- _Task_
Count the lines below that contain the word "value". Give only the number.

- _Information supplied_
───
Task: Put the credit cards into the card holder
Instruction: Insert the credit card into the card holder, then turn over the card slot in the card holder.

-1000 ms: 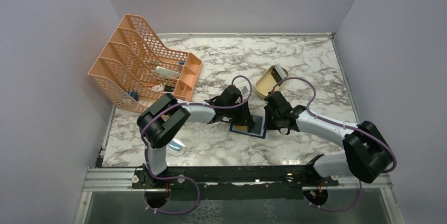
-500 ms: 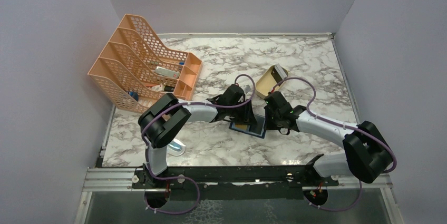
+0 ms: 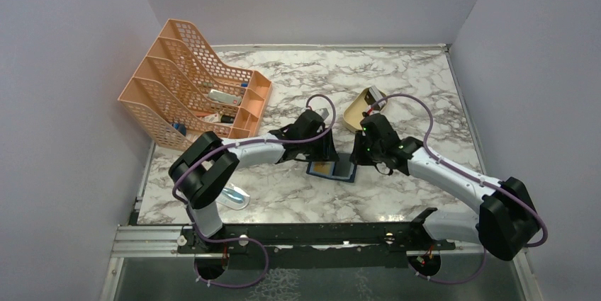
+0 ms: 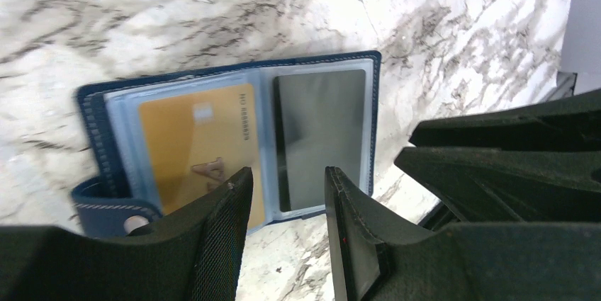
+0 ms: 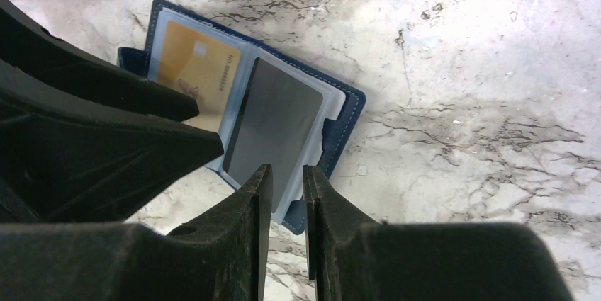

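Note:
The navy card holder point(image 4: 91, 103) lies open and flat on the marble, between the two grippers in the top view point(image 3: 345, 173). A yellow-gold credit card point(image 4: 184, 138) sits in its left clear pocket and a dark grey one point(image 4: 319, 124) in its right pocket; both also show in the right wrist view, the gold card point(image 5: 195, 64) beside the grey card point(image 5: 276, 120). My left gripper point(image 4: 287, 180) hovers over the holder's near edge, open, with nothing between its fingers. My right gripper point(image 5: 287, 173) hangs over the grey card's corner, open by a narrow gap and holding nothing.
An orange mesh file rack point(image 3: 188, 85) stands at the back left and a tan oval tray point(image 3: 361, 108) just behind the right gripper. A pale packet point(image 3: 234, 197) lies near the left arm's base. The two grippers are close together above the holder.
Both grippers have opened wider and drawn up and back from the card holder. The holder and its two cards have stayed in place.

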Robot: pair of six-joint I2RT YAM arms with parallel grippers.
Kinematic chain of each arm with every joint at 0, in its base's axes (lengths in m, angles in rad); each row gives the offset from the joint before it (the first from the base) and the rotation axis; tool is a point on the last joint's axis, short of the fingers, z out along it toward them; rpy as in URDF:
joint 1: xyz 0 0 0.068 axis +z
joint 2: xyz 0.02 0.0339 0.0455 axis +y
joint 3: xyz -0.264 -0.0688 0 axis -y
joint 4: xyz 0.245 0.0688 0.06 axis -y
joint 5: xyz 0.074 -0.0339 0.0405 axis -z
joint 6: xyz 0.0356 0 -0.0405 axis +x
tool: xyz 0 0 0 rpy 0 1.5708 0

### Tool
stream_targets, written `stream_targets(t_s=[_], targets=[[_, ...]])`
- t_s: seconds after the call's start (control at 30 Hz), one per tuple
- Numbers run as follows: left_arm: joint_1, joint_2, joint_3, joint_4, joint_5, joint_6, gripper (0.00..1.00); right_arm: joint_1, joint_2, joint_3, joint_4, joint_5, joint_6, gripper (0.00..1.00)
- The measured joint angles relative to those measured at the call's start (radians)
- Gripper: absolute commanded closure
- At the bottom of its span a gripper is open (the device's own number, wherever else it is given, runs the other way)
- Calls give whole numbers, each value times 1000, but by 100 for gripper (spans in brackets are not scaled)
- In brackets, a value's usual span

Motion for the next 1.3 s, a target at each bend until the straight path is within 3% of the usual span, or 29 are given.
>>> stream_targets(t_s=[0.3,0.73,1.1,1.3], targets=[[58,-74,0,-136,-116,73,55,0,28,4,57,-95,26,70],[119,-102,-3,-190,-126,106,57,45,220,55,177,-149,60,77],[119,-144,-3,-189,-46,66,58,47,294,48,203,-140,58,83],[119,-165,-5,-109,47,34,58,47,283,41,193,-118,50,83]])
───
- _Your solution_
2